A potential factor which may accelerate degenerative changes and pain at the hip joint is a tear of joint labrum.2 Therefore, stabilization of this joint may provide short term benefit as seen by this weeks literature, but possibly long term benefit. Hopefully seating the femur in the acetabulum, and encouraging patients to match their strength and stability to their activity may provide longer health the labrum, and possibly improving longevity of that joint. All speculative, but a possible sell for a skeptical population and hopefully with time, literature will reveal long term studies to demonstrate physical therapy’s place in anterior hip pain.

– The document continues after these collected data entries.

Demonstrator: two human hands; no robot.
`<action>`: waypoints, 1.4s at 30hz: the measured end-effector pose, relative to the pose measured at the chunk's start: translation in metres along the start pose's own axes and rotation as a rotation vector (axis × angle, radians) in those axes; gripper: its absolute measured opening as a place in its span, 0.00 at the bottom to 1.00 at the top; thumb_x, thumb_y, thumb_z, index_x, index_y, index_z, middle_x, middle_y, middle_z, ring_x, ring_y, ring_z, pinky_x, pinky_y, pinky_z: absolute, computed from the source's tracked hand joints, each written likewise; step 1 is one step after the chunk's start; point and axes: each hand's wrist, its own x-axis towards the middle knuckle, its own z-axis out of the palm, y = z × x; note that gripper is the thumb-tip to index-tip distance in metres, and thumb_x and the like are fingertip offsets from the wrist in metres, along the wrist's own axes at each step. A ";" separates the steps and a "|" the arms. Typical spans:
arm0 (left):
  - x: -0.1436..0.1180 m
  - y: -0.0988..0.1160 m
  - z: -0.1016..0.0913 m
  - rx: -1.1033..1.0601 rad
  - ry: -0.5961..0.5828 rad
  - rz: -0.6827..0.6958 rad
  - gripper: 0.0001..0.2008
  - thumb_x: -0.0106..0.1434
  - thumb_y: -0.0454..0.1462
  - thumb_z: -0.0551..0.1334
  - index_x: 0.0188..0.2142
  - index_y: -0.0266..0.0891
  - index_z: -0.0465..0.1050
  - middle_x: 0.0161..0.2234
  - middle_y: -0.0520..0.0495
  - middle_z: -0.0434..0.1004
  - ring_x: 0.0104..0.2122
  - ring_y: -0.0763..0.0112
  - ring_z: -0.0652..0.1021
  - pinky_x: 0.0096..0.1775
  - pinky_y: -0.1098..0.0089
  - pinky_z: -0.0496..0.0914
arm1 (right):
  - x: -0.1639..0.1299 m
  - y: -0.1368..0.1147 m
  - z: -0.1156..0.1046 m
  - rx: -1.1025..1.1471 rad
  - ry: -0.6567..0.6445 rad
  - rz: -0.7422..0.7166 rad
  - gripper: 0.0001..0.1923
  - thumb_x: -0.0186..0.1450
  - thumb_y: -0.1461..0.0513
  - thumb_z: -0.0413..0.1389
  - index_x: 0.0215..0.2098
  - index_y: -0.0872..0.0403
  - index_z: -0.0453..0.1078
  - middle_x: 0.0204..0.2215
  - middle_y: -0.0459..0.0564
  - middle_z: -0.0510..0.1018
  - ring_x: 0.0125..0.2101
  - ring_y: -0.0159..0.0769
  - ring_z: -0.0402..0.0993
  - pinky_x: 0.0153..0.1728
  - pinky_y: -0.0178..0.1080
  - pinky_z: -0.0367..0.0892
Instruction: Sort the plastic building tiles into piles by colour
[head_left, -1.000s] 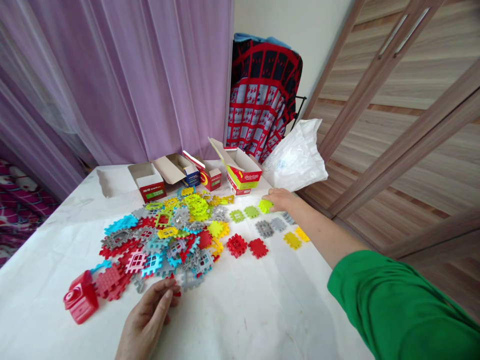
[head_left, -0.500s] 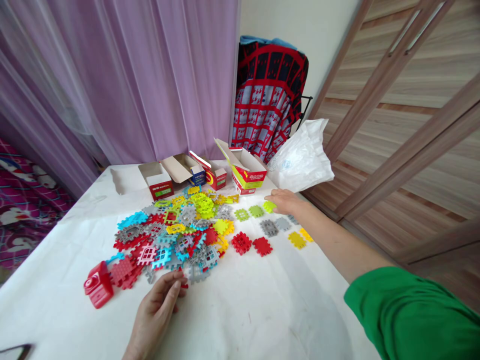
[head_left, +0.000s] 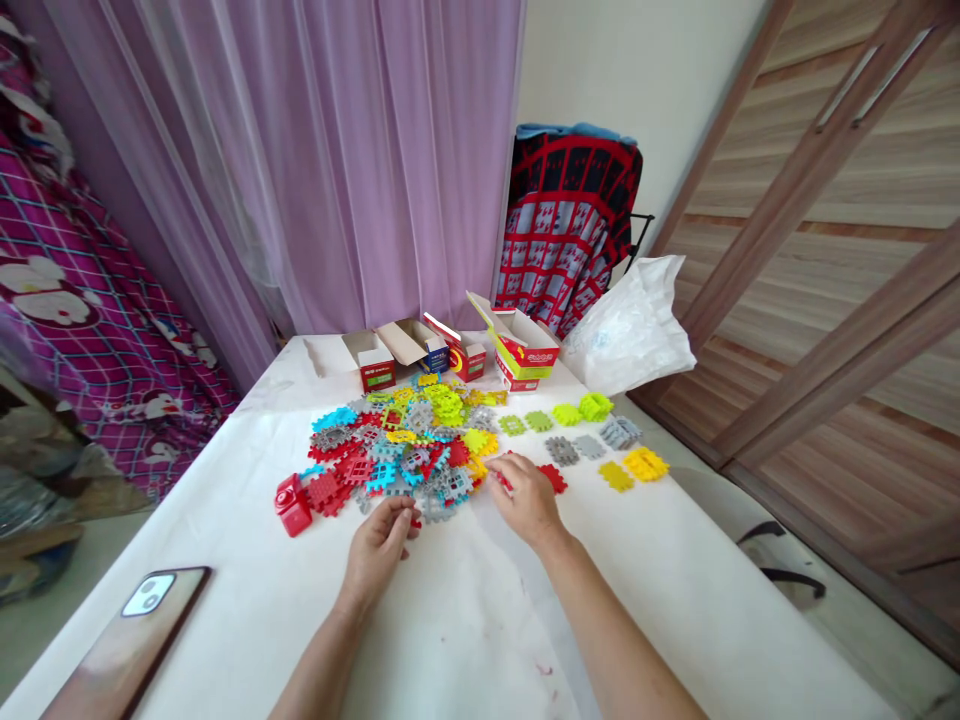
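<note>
We are looking down at a white counter [head_left: 675,600]. Printing on the small red boxes [head_left: 525,352] near frame centre is too small to read. Our left hand [head_left: 381,548] is curling its fingers [head_left: 397,512] loosely around a small red piece at the near edge of the pile of toothed plastic tiles [head_left: 409,450]. Our right hand [head_left: 525,497] is resting its fingers, slightly spread, on a red tile [head_left: 553,478] just right of the pile. A phone [head_left: 124,640] is lying at lower left, near the counter's edge. Bare counter is stretching toward the bottom of the frame.
</note>
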 end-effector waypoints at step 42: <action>-0.005 0.006 0.026 0.276 -0.297 -0.034 0.19 0.56 0.53 0.59 0.33 0.41 0.67 0.15 0.59 0.67 0.15 0.76 0.70 0.16 0.78 0.59 | -0.044 -0.036 0.031 0.656 -0.112 0.415 0.12 0.60 0.60 0.53 0.42 0.52 0.71 0.32 0.46 0.76 0.27 0.30 0.71 0.30 0.33 0.68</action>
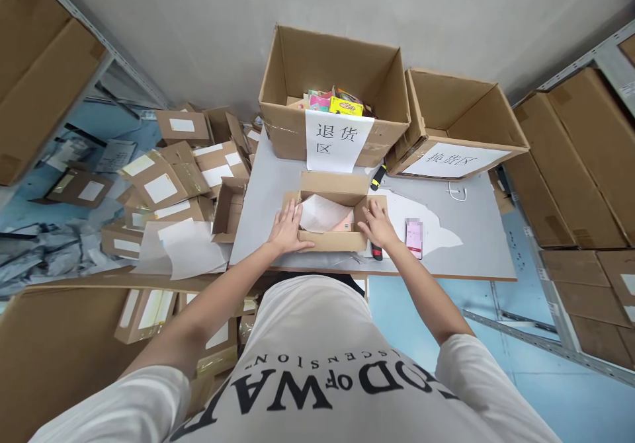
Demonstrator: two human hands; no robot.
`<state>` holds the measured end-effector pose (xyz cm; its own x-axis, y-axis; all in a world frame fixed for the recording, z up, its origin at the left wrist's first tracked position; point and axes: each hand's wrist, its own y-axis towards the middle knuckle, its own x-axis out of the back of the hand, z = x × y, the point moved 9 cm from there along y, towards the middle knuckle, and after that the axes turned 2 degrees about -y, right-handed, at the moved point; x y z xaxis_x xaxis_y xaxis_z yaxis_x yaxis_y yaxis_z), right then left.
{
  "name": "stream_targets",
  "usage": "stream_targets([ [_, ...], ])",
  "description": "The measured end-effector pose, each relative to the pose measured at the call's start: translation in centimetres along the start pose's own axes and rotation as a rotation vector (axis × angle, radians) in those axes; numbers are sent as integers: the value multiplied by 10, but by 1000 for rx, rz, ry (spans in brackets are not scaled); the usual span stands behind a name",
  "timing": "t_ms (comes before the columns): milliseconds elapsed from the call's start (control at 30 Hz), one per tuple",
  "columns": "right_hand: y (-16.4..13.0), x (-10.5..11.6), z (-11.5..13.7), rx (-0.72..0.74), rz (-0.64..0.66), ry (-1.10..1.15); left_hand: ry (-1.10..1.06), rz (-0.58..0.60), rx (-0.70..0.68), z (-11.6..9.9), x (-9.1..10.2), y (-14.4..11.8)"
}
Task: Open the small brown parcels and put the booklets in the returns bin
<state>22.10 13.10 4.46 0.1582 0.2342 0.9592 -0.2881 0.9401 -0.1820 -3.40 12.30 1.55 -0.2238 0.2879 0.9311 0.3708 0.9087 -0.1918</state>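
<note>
A small open cardboard box [331, 239] sits near the front edge of the grey table [471, 244]. White paper [322, 213] lies inside it, with something pink showing beneath. My left hand [288, 228] rests on the box's left flap, fingers spread. My right hand [380, 225] presses on the right flap and rim. Both hands touch the box from the sides; neither lifts it.
A large open carton [333, 92] with a white label and colourful packets stands behind, and a second labelled empty carton [459, 125] is to its right. A phone [413, 238] and markers lie on the table. Many small parcels [163, 185] are piled at the left. Shelves with cartons flank both sides.
</note>
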Motion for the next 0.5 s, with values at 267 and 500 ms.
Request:
stream_targets([
  [267, 89, -22, 15, -412, 355, 89, 93, -31, 3, -24, 16, 2],
  [500, 101, -90, 5, -515, 433, 179, 14, 2, 110, -19, 2, 1],
])
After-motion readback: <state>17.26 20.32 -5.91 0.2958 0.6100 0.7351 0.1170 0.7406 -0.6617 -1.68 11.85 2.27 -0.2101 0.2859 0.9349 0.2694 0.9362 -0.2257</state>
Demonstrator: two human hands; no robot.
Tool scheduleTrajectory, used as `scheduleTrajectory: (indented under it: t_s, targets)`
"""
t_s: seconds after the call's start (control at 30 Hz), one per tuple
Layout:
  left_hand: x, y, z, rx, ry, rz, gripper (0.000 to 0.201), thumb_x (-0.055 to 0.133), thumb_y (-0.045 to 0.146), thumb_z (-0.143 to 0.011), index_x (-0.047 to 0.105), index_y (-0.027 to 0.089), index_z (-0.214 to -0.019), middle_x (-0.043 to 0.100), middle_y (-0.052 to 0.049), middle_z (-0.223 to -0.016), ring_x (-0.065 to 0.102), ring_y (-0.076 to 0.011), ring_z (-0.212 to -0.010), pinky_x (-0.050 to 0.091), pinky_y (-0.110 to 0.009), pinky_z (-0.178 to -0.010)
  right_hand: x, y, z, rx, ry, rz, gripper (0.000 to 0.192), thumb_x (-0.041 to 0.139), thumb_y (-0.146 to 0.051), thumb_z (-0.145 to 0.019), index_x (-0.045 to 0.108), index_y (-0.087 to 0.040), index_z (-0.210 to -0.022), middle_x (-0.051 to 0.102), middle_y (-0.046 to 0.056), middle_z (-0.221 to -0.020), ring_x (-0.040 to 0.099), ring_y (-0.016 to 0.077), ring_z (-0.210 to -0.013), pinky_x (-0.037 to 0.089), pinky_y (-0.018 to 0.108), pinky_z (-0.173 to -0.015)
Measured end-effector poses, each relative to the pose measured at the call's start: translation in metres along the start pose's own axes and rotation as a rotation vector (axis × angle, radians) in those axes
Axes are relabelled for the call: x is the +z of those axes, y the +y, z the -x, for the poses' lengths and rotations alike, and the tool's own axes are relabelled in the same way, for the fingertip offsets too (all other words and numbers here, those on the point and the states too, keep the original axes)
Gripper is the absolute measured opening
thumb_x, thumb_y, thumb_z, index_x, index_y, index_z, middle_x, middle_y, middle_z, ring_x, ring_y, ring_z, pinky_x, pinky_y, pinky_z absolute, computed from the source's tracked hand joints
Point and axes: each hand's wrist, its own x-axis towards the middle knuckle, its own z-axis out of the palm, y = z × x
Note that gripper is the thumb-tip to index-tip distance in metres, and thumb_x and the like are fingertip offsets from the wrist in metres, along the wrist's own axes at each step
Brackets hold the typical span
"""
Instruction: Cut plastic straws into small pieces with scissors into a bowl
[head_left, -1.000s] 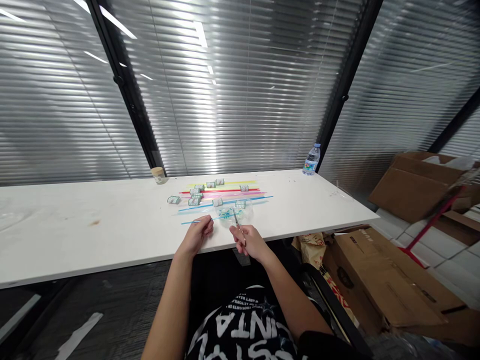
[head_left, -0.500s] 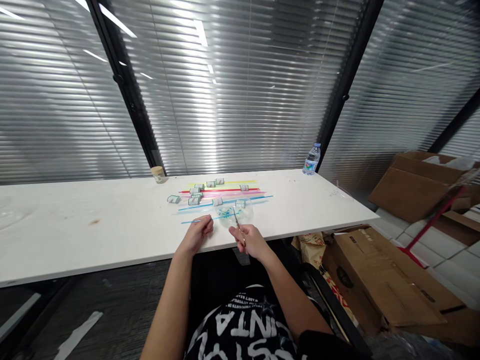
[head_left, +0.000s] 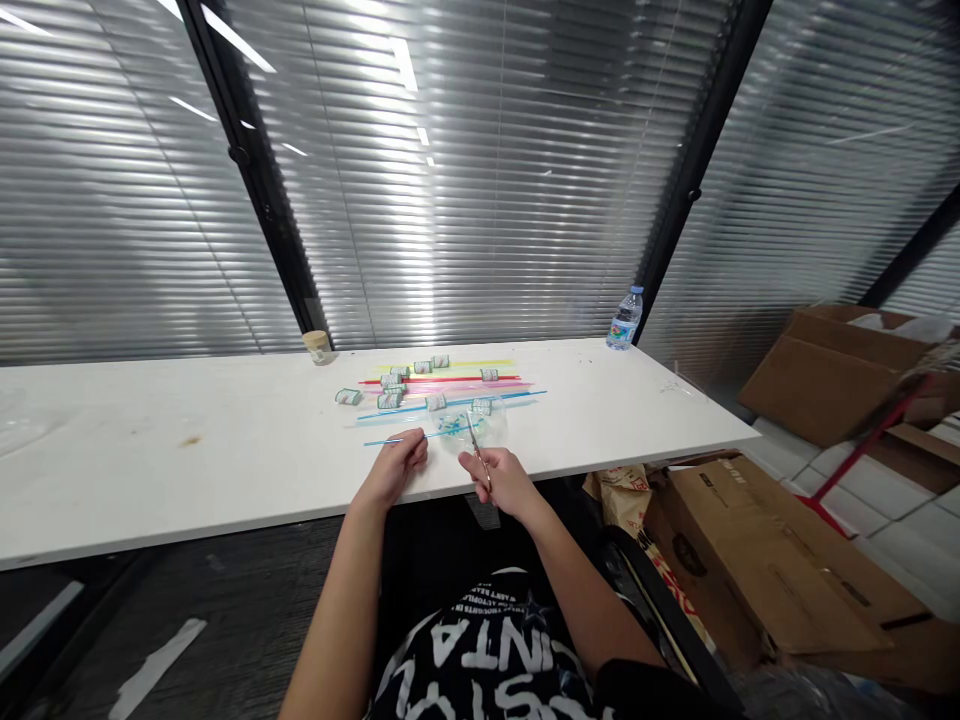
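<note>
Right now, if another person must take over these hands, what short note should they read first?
Left hand: pinches a blue straw flat on the white table.
Right hand: holds scissors, blades pointing over a clear dish with small blue bits inside.
Behind: more coloured straws lie in rows, with small rolls among them. A water bottle stands at the far edge.
Done: some bits are already in the dish.
Left: the held straw looks long, and the other straws look whole.
</note>
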Motion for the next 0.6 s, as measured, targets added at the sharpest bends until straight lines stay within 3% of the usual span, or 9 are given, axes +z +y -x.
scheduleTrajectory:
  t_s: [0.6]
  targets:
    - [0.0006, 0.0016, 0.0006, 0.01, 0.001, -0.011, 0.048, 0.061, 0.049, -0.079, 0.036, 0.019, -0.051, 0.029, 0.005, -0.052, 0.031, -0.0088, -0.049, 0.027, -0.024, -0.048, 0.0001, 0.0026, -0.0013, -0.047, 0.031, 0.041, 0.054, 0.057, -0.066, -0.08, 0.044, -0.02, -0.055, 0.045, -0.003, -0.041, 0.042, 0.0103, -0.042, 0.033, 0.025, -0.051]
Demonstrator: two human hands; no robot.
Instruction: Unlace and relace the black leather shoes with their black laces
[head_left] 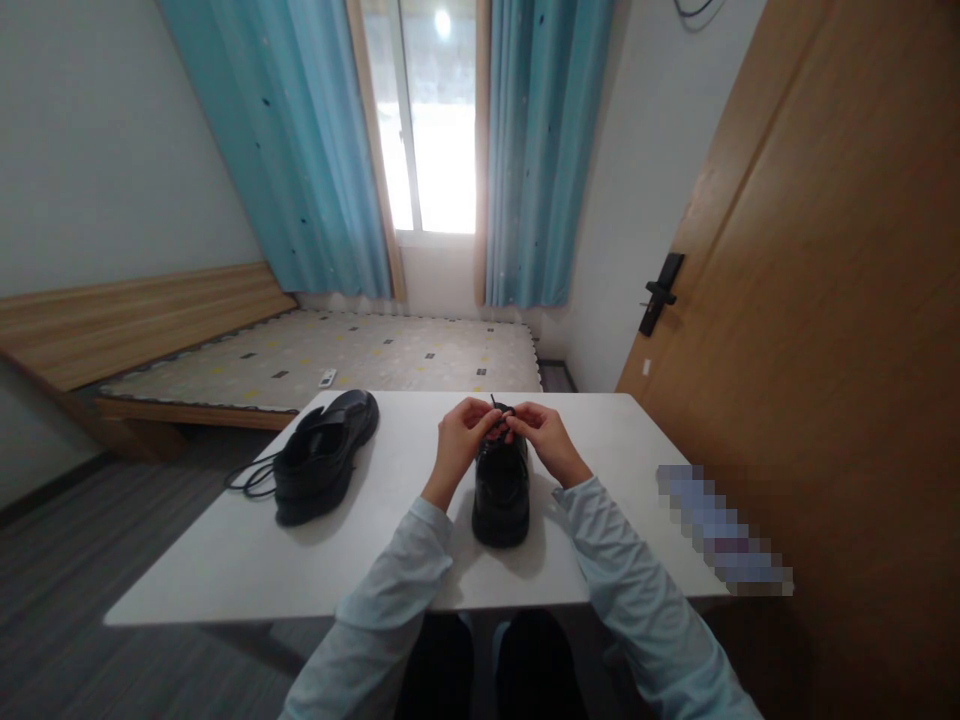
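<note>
A black lace-up shoe (501,495) stands upright on the white table in front of me, its heel facing me. Over its front part, my left hand (466,425) and my right hand (541,430) meet with their fingertips pinched on a black shoelace (493,400). One short lace end sticks up from between the fingers. The fingers cover the eyelets and much of the toe. To the left, a second black shoe (322,455) rests on the table, with its loose laces (251,478) hanging out over the table's left edge.
The white table (405,560) spans the space before me. A blurred-out flat bluish item (720,530) lies on its right edge. Behind stand a bed (375,350) with a small white remote (327,378), blue curtains and a window. A wooden door (825,300) is at the right.
</note>
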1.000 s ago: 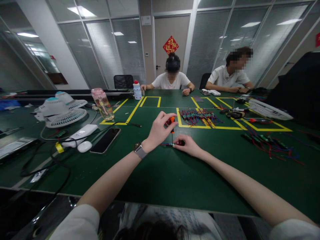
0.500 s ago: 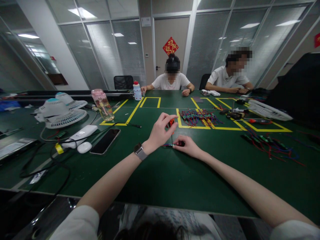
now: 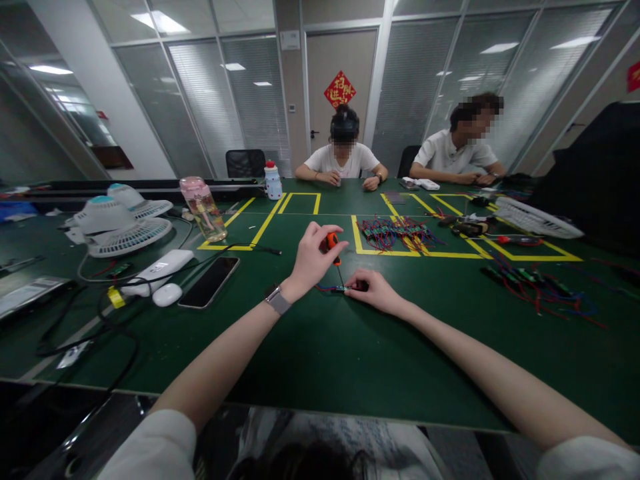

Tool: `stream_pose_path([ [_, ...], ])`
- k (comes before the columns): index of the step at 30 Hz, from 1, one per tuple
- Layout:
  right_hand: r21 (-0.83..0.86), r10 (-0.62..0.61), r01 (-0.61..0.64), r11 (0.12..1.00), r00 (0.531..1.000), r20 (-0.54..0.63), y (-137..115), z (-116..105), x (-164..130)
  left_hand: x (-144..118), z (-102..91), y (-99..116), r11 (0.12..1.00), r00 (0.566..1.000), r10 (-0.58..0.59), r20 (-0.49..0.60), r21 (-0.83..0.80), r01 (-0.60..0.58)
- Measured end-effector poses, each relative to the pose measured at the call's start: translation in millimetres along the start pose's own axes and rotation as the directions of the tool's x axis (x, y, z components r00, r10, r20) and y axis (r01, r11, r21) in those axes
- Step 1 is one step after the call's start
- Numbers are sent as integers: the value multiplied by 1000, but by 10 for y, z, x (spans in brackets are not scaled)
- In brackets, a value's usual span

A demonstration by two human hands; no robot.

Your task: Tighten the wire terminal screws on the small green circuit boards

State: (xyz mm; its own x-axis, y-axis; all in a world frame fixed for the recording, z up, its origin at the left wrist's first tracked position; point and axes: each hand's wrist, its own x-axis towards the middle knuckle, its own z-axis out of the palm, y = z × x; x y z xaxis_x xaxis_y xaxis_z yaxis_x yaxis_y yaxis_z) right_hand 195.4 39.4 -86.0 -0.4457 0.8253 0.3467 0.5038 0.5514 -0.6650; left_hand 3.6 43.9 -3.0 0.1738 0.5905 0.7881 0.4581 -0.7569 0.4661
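Observation:
My left hand, with a watch on its wrist, is closed around the orange-and-black handle of a screwdriver. The thin shaft slants down and its tip meets a small green circuit board on the table. Pinching the board's right end is my right hand, which covers part of it. Red and blue wires stretch out from the board's left end.
Several wired circuit boards lie beyond my hands inside yellow tape, and more boards lie at right. On the left are a phone, a pink-lidded bottle, white fans and cables. Two people sit across the table.
My left hand has shifted slightly left, and the screwdriver now leans left, showing more of its handle. My right hand stays on the board. The person opposite has drawn a hand inward.

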Motion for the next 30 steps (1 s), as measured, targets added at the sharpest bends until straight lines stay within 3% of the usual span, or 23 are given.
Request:
stream_pose_path([
  [6,9,-4,4,1000,1000,2,-7,-4,-2,-14,10,-4,996,995,30,90,-83,-23],
  [13,5,0,0,1000,1000,4,-22,-8,-2,-1,1,19,1000,1000,22,-13,1,-22],
  [21,3,-4,4,1000,1000,3,-21,-10,-1,-5,10,34,993,997,62,37,-102,-58],
  [27,-1,-1,1,1000,1000,-3,-6,-4,-1,-1,23,28,998,998,45,-45,-35,-46],
  [30,3,3,-3,1000,1000,1,-1,-5,-1,2,-11,49,998,999,48,-10,-49,-48],
])
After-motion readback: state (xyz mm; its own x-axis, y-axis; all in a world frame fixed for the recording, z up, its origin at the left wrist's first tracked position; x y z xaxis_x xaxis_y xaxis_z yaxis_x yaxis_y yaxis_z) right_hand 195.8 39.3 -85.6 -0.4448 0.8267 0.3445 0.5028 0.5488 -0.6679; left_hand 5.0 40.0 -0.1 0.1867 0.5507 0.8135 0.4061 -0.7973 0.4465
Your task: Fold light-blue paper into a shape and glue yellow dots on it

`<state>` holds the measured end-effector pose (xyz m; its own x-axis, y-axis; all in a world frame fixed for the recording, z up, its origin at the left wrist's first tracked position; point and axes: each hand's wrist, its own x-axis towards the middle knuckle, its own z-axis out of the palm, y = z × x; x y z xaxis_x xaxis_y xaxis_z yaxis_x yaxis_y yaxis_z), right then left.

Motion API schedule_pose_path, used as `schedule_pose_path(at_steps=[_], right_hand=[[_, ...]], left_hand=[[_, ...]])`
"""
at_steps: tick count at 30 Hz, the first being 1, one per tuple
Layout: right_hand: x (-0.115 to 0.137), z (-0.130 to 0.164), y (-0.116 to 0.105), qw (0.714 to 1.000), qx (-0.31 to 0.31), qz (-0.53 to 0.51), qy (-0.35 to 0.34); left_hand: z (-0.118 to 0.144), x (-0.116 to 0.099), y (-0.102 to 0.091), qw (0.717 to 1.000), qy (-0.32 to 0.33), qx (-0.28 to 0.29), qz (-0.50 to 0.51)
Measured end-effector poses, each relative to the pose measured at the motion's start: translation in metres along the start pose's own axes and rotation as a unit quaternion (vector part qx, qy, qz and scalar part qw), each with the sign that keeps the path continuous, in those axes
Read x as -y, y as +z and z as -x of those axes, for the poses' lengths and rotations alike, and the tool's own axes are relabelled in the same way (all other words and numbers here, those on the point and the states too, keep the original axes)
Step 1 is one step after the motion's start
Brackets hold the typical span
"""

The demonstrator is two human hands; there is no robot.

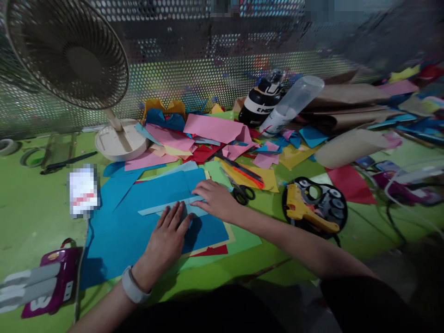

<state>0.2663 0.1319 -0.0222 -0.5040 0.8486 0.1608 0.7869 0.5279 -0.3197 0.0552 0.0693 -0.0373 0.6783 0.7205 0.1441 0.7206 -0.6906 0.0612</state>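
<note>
Head view: blue paper strip [173, 205] flat under fingers [176, 215] of both hands.

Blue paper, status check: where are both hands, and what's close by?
Left hand and right hand flat on folded blue paper. Nothing gripped. Scissors beside right hand.

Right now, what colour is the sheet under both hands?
Blue: the paper sheet under the left hand and right hand, seen in the head view.

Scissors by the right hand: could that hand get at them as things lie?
Probably yes. The scissors lie just beside the right hand, handles toward it, with nothing on top; the hand now presses flat on the blue paper.
</note>
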Motion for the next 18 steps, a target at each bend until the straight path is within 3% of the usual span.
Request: schedule_pose_path(at_steps=[6,11,15,18], right_hand=[[0.005,-0.027,-0.020,0.987,0.144,-0.035,0.060],[0.002,-0.032,-0.023,0.970,0.194,-0.126,0.080],[-0.004,-0.026,-0.015,0.950,0.179,-0.235,0.104],[-0.007,-0.021,-0.005,0.906,0.136,-0.374,0.147]], left_hand=[[0.000,0.001,-0.005,1.000,-0.005,0.006,0.013],[-0.001,0.004,-0.011,0.999,-0.032,-0.009,0.027],[-0.002,0.011,-0.021,0.987,-0.076,-0.115,0.077],[-0.003,0.015,-0.027,0.956,-0.132,-0.209,0.156]])
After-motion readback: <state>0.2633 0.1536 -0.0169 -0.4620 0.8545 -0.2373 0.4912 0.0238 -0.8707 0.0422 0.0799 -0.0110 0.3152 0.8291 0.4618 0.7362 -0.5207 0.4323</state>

Original post: March 25, 2014
References
- Courtney C, Clark J, O’Hearn M. Clinical Presentation and Manual Therapy for Lower Quadrant Musculoskeletal Conditions. Journal of Manual and Manipulative Therapy. 2011; 19: 212-222.
- Arnold DR, Keene JS, Blankenbaker DG, Desmet AA. Hip pain referral patterns in patients with labral tears: analysis based on intra-articular anesthetic injections, hip arthroscopy, and a new pain ‘circle’ diagram. Phys Sportsmed 2011;39:29–35.
- Lesher JM, Dreyfuss P, Hager N, Kaplan M, Furman M. Hip joint pain referral patterns: a descriptive study. Pain Med 2008;9:22–5.
- Loudon J, Reiman M. Conservative Management of Femoralacetabular Impingement in the Long Distance Runner. Physical Therapy in Sport. 2014; 1-9.
- Lewis C, Sahrmann S. Acetabular Labral Tears. Physical Therapy Journal. 2006; 86: 110-121.
- Suttler R, Zubler V, Goffmann A, Mamisch-Saupe N, Dora C, Kalberer F, Zanetti M, Hodler J, Pfirmann CW. Hip MRI: how useful is intraarticular contrast material for evaluating surgically proven lesions of the labrum and articular cartilage? AJR Am J Roentgenol. 2014; 202: 160-9.
- Maslowski E, Sullivan W, Harwood F, Gonzalez P, Kaufman M, Vidal A, Aluthota V. The diagnostic validity of hip provocation maneuvers to detect intra-articular hip pathology.PM R. 2010 Mar;2(3):174-81. doi: 10.1016/j.pmrj.2010.01.014
- Paul Mintken. Hip Soft Tissue Disorders: Bursitis, Tendinitis, Strains, Nerve Entrapements. Lecture Performed by EIM. Friday, March 21, 2014.
- Yazebek P, Ovanessian V, Martin R, Fudaka T. Nonsurgical Treatment of Acetabular Labrum Tears: A Case Series. JOSPT. 2011; 41: 346-354.